President Barack Obama says he's spoken to Egyptian President Hosni Mubarak and told him he has a responsibility to take concrete steps to deliver on promises of better democracy and greater economic opportunity.
Obama spoke in the White House State Dining Room shortly after Mubarak appeared on television for the first time since the populace unleashed frenzied protests aimed at ending his 30-year authoritarian rule.
Obama did not call on Mubarak to do so.
Instead he emphasized the need for Mubarak to make reforms and said: "This moment of volatility has to be turned into a moment of promise."
Earlier, the United States threatened to reduce a $1.5 billion program of foreign aid depending on President Mubarak's response to swelling street protests in Cairo and other cities.
"Violence is not the response" to the demands for greater freedoms, said White House spokesman Robert Gibbs.
Mubarak asks cabinet to resign
Friday night, President Mubarak asked his cabinet to resign Friday, at the end of a day of violent anti-government protests which claimed the lives of at least 20 demonstrators.
"I support the citizens' future, but Egypt's security as well," the president said in a televised speech. "I won't let anything threaten peace, the rule of law and the country's future.
"I asked the government to submit its resignation," Mubarak said. "I'll form a new government starting tomorrow. I reiterate that I will not hesitate in making any decisions and will defend Egypt and its stability. This is the responsibility I have sworn to take for the homeland."
He expressed his regret over the death of 27 protestors since the riots began several days ago, but defended the security forces' crackdown on protestors.
Mubarak said he would press ahead with social, economic and political reforms, and called anti-government protests part of plot to destabilize Egypt and destroy the legitimacy of his regime.
He called on the protestors to see the country's wellbeing before their eyes. "Setting fire and damaging public and private property cannot satisfy the aspirations of Egypt and its people. These aspirations will be met through actions in favor of the homeland."
He clarified that he supports freedom of expression and promised his citizens a change for the best, "through the reforms we have chosen – we won't go back on them.

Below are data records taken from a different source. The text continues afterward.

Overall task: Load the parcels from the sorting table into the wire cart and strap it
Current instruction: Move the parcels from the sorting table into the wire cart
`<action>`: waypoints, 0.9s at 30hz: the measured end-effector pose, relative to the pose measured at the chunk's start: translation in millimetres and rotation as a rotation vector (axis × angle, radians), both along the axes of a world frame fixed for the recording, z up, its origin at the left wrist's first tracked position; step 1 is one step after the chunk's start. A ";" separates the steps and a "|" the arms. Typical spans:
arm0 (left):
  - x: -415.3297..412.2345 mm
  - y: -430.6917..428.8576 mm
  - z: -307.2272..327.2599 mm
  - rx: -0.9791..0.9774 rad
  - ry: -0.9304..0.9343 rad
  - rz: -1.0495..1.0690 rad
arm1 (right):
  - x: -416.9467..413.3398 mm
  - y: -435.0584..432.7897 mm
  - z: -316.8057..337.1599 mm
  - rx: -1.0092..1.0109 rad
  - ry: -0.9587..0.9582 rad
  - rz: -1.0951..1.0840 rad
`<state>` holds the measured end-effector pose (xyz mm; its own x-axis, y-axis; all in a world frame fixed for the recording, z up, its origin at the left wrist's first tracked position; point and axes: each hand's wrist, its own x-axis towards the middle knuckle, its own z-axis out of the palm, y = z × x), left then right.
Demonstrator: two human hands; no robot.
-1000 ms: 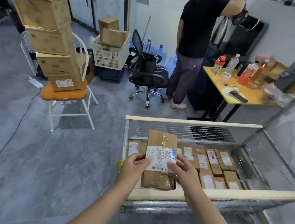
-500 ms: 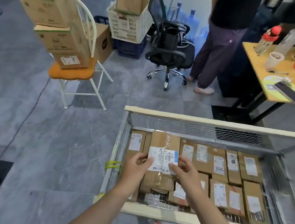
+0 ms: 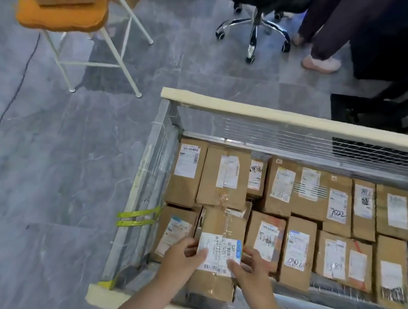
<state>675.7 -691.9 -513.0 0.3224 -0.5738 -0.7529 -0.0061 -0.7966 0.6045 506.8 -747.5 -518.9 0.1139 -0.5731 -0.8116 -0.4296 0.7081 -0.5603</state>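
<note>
Right now the loading step is going on: the person is holding a taped brown parcel (image 3: pixel 222 223) with a white shipping label inside the wire cart (image 3: pixel 254 110), at its near-left end, and is fitting it into the front row. The left hand (image 3: pixel 180 256) is gripping the parcel's left edge, its thumb lying across the label, while the right hand (image 3: pixel 251 269) is gripping the right edge, its fingers (image 3: pixel 255 254) curling round the side. The parcel is sitting in the gap between a labelled box (image 3: pixel 175 233) by the left wall and a second box (image 3: pixel 265 239) to its right, just beside both, with its far end lying close to the back row (image 3: pixel 224 180). Whether its underside is already resting on the mesh floor is hard to tell, since the hands and the parcel itself are hiding that. One layer of parcels is covering most of the cart floor, so loading is probably well along, though the sorting surface is lying out of view. The next move is calling for pressing the parcel down flat and square to its neighbours, then loosening both hands without dragging it crooked. Strapping is not yet begun; yellow straps (image 3: pixel 138 219) are hanging wrapped on the cart's left wall, apparently waiting.
</note>
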 end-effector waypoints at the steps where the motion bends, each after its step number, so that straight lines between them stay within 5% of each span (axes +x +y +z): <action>1: 2.8 2.6 -14.4 0.018 0.006 -0.044 | 0.9 1.8 -16.4 0.008 0.012 0.032; 13: 19.2 0.0 -173.0 0.075 -0.142 -0.160 | 33.9 -9.1 -141.1 0.001 0.115 0.196; 27: 1.0 -26.1 -193.7 -0.008 -0.459 -0.197 | 36.3 -21.1 -174.3 0.036 -0.011 0.315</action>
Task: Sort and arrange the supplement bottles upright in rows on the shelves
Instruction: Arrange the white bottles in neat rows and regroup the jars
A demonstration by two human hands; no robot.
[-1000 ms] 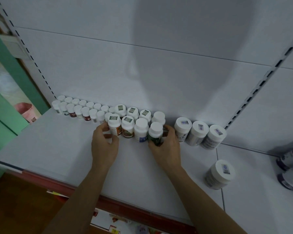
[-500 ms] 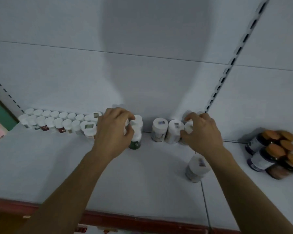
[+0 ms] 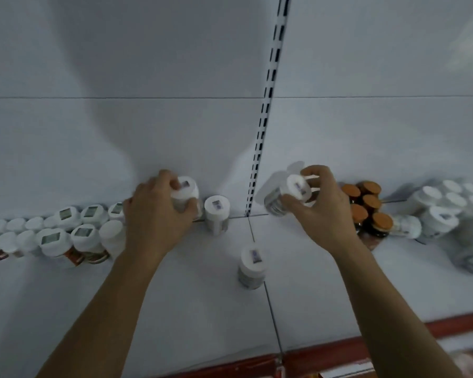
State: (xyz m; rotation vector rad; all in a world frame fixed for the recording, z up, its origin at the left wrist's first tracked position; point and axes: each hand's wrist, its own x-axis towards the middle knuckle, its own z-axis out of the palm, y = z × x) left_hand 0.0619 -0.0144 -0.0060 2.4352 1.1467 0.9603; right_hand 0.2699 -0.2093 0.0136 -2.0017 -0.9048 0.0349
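Note:
My left hand (image 3: 159, 214) grips a white-capped bottle (image 3: 186, 192) against the back wall, at the right end of two rows of white-capped bottles (image 3: 66, 236). My right hand (image 3: 322, 205) holds another white-capped bottle (image 3: 287, 195), lifted and tilted, blurred by motion, just right of the slotted upright (image 3: 260, 143). One white bottle (image 3: 216, 215) stands between my hands by the wall. Another (image 3: 252, 267) stands alone further forward on the white shelf (image 3: 175, 309).
A cluster of dark bottles with orange caps (image 3: 366, 208) sits right of my right hand. Beyond it lie and stand several larger white bottles (image 3: 445, 214). The shelf's red front edge (image 3: 325, 350) runs along the bottom.
The view has swung right. My left hand moved from the green-labelled bottle to a white-capped one by the wall. My right hand picked up a bottle and carried it right, past the upright.

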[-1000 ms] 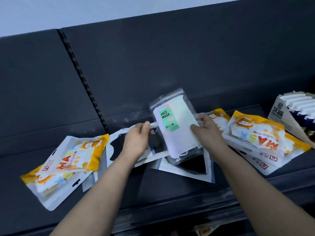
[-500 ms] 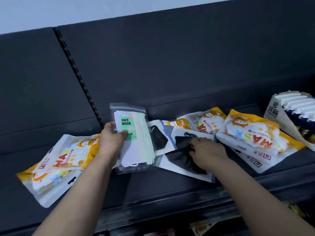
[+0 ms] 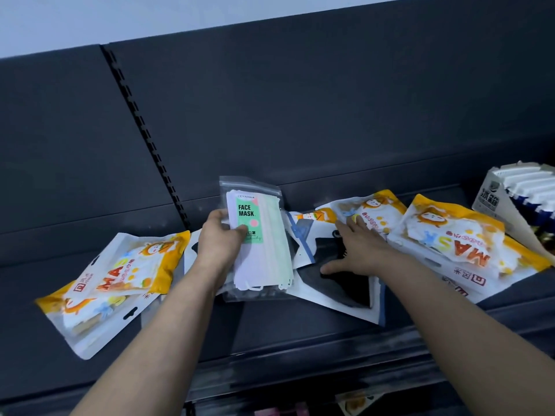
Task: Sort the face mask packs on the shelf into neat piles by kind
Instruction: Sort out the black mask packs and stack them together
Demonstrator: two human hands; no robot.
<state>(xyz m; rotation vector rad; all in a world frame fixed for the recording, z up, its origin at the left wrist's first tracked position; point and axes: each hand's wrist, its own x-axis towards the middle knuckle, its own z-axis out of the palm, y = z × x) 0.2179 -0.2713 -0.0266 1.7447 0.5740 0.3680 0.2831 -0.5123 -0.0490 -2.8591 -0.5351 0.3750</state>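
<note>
**On the shelf: both hands among the mask packs**

At mid-shelf, the L hand grips a clear pack by its left edge, thumb curled over the green "FACE MASK" label, fingers behind. The pack is tilted up off the shelf, top toward the back panel, w/ pale green & white masks showing thru the plastic. Its lower end overlaps the pouches beneath.

Just right of it the R hand lies flat, palm down, fingers straight & spread, thumb out to the side, holding nothing. It rests on a black-mask pouch, fingertips reaching a small orange pack. A 2nd black-mask pouch peeks out behind the L hand, mostly hidden.

Far left: the left orange heap, at least two "MASK" packs, overlapping & askew. Right side: the right orange heap, print upside down to the camera, also overlapping. At the right end a cardboard box leans, w/ a row of white items inside; can't tell what they are. A slotted strip runs up the back panel.
</note>
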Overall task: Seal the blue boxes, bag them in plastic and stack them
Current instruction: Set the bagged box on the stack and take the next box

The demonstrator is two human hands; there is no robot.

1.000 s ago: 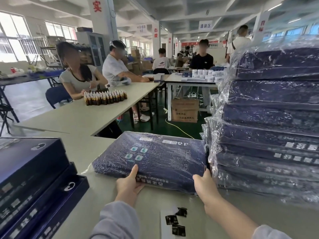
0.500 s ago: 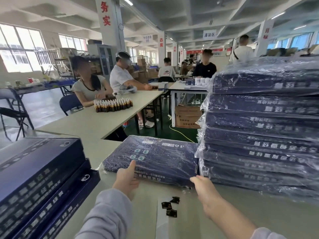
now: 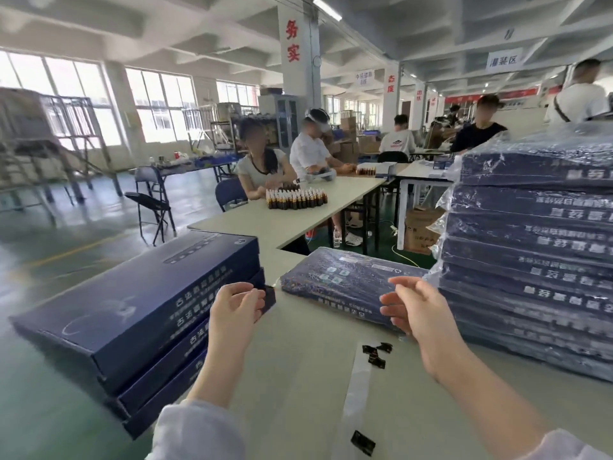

We have plans to reduce the unemployment level and raise the standard of living. We are determined to maintain our achievements. I won't let fear rule the streets. I am responsible for security."
'Well aware of suffering'
Mubarak reminded the protestors that Egypt was the largest country in the region, in terms of its population and influence.
"We must beware deteriorating into chaos. These protests began with a desire for more democracy, an improvement in the standard of living and resistance to poverty and corruption. I am aware of all these legitimate aspirations and well aware of the suffering. I am working for these things every day. But they will not be achieved through violence and chaos."
Protesters seized the streets of Cairo on Friday, battling police with stones and firebombs, burning down the ruling party headquarters, and defying a night curfew enforced by a military deployment. It is the peak of unrest posing the most dire threat to Mubarak in his three decades of authoritarian rule.